Brian, thanks so much for your fascinating comments. May I publish them this weekend on my blog site as an adjunct to the NETE post? Interestingly, my wife baby-sat on a couple of occasions for the Fairports and remembers Sandy of course. The irreplaceable... I am not going to try to digitise either my record or cassette collections until well into my dotage. For the moment, they still sound fine in their original formats and I have such a ton of new stuff on CD to listen to and turn into thrilling compilations! Next Sunday, I'm going to write about Marvin's What's Going On by the way.

Jane, I'm sorry you weren't able to get through this but this kind of nostalgia is probably a bit of a boys' thing. We never grow up. Since you were the only one left who commented on La Vie en Straw, I thought I'd try something different. But I won't give up on the other one; I'll maybe do it twice a month or something like that. Hope you're keeping cool in this sapping heat.

Oh yes, Unhalfbricking - which I have recently digitised. Neil and Edna Denny outside the gate on the driveway, with some of the Fairports having tea in the garden. My mother and Edna were good friends, oh the boring hours of them gossiping. Sandy and I used to have a joke about being born in the same bed! She was a year and a half older than me. My parents were over on leave, some of my mother's family had moved into SW19 and SW20 so that is where they went. I was born in that little hospital (still there but changed function somewhat). The birthing room had one bed, hence our joke. We went to the Leather Bottle pub opposite a couple of times to toast the hospital. She could tip a pint or two, our Sandy. Even from 1978 to the present I terribly miss her.

So, I am biassed as hell. Despite that, she had the voice that other female folk singers aspired to have before and since and had she lived and cleaned up a bit would have just got better and better.

I also have What Is Soul? Not actually a bad mix for a sampler album. King Crimson, hmm, I listened to my now crackly LP whilst digitising and find it so dated, it is a jury out band for me now. Progressive music was not as good as the people selling it made it out to be. The use of the electric organ through to synthesiser now gets on my nerves although once I believed it uncool to listen to music without.

Growing up during the early 1960s, albeit going 'home' many weekends for many years from '66 on, with Richmond Jazz and Blues Club, Eel Pie Island and other wonderful jazz, blues and folk clubs and pubs throughout SW London, the Stones and so many others like the Yardbirds, Spencer Davis Band, the Pretty Things (etc, etc) were 'local' groups. Yes, they came from all over, but for them that was the 'scene' and there I was from 13-ish on part of a group of kids obsessed with music. Despite parental protest and being pre-'social workers falling over themselves to not let kids roam alone' we used every device such as back and side entrances of stations to avoid paying fares to travel about on the Southern Region trains that got us to neighbouring parts of (then still) Surrey such as Richmond, Twickenham, Barnes and Putney.

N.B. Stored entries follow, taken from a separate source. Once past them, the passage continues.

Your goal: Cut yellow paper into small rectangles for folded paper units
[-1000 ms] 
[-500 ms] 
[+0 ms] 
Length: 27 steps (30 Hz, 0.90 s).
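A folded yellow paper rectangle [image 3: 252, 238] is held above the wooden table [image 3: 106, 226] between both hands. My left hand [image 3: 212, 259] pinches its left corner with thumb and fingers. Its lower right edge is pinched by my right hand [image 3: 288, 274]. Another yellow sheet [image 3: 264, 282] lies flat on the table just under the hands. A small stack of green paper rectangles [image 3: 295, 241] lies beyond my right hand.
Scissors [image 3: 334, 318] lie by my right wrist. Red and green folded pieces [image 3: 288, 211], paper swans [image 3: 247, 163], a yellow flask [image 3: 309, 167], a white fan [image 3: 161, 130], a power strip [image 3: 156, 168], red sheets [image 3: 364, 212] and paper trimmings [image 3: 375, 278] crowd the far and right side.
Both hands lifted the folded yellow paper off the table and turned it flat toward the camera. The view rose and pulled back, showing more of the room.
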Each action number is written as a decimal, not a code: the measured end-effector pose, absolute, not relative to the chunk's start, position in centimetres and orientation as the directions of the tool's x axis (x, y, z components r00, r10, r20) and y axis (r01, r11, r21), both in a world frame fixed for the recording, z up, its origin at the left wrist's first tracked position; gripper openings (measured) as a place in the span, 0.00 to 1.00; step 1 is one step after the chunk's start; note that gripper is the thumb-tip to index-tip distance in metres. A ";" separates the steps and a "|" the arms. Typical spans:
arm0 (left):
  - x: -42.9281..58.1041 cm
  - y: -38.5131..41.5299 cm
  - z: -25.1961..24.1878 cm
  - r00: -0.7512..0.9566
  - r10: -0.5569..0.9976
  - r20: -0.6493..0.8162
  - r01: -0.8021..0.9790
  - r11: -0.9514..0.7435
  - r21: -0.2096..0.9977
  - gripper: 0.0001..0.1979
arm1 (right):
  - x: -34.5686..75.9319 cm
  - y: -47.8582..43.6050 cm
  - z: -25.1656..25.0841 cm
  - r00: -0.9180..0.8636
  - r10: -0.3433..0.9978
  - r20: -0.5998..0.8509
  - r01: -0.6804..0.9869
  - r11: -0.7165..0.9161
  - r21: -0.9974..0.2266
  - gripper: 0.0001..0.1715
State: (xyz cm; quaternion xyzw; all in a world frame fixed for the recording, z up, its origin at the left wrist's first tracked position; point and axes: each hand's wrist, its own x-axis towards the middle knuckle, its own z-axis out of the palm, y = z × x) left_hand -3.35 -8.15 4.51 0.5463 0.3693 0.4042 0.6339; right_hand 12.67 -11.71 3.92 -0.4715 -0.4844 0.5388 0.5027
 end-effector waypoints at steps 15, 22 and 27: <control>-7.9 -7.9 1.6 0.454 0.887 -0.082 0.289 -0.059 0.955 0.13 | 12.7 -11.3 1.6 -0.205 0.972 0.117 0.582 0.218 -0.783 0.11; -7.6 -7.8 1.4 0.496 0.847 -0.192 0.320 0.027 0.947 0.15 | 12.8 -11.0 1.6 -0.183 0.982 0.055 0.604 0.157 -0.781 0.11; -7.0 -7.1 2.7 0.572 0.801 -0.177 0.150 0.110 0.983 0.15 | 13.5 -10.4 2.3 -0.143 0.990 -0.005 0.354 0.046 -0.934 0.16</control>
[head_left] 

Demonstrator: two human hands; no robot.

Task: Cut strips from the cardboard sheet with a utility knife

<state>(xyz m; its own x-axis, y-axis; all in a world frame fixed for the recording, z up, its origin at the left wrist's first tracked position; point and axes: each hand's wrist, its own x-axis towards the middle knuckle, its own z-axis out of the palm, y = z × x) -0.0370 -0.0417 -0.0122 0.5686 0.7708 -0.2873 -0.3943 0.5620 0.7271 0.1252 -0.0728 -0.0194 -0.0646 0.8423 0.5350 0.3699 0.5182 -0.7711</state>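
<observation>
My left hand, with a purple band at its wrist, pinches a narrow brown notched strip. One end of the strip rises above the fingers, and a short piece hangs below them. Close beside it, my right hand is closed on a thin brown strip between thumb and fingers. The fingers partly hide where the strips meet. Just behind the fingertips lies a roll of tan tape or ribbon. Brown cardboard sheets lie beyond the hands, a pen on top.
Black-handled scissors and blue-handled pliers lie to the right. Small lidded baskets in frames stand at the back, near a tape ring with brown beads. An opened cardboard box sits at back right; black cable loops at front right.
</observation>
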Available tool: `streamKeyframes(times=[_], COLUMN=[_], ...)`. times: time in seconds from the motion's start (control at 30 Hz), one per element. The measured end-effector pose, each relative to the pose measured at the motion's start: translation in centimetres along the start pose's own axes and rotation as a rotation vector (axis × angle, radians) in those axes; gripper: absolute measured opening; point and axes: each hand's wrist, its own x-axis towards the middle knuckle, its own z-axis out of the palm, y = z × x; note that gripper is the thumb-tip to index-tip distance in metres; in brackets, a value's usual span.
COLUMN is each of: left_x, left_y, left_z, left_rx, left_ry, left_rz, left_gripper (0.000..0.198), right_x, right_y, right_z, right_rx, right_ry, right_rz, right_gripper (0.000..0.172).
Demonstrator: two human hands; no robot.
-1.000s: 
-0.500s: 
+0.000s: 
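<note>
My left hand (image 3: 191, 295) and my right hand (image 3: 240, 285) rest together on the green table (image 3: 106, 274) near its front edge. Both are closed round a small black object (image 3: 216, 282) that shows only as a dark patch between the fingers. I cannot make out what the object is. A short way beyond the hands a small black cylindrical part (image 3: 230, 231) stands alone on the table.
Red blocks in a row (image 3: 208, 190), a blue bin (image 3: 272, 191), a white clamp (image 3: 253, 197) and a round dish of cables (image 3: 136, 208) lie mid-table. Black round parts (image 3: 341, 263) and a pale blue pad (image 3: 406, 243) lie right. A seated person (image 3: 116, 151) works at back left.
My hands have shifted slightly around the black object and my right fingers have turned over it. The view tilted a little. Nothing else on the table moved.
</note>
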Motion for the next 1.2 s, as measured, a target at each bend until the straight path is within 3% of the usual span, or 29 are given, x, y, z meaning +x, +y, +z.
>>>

Oh yes, please pursue this compilation of favourite 14/6-worths (I have some with 12/6 labels still on them, njah-njah). There is no going back in time, no recovering the past but hearing it again is sometimes pure gold. One warning though. If you have a large collection, if like yours truly you set out to digitise it all, it takes ages. Firstly, there is always the album or single you just have to listen to rather than record just record, which probably means doubling the time because after thinking about whether to digitise or not you will inevitably do it, thus why did you not in the first place. Secondly, it takes ages anyway. I am about a third of the way through after pushing two years. I then have the ****** cassettes to consider :-(

Mark, this is obvioously very important to you, but I had to give up before half way through.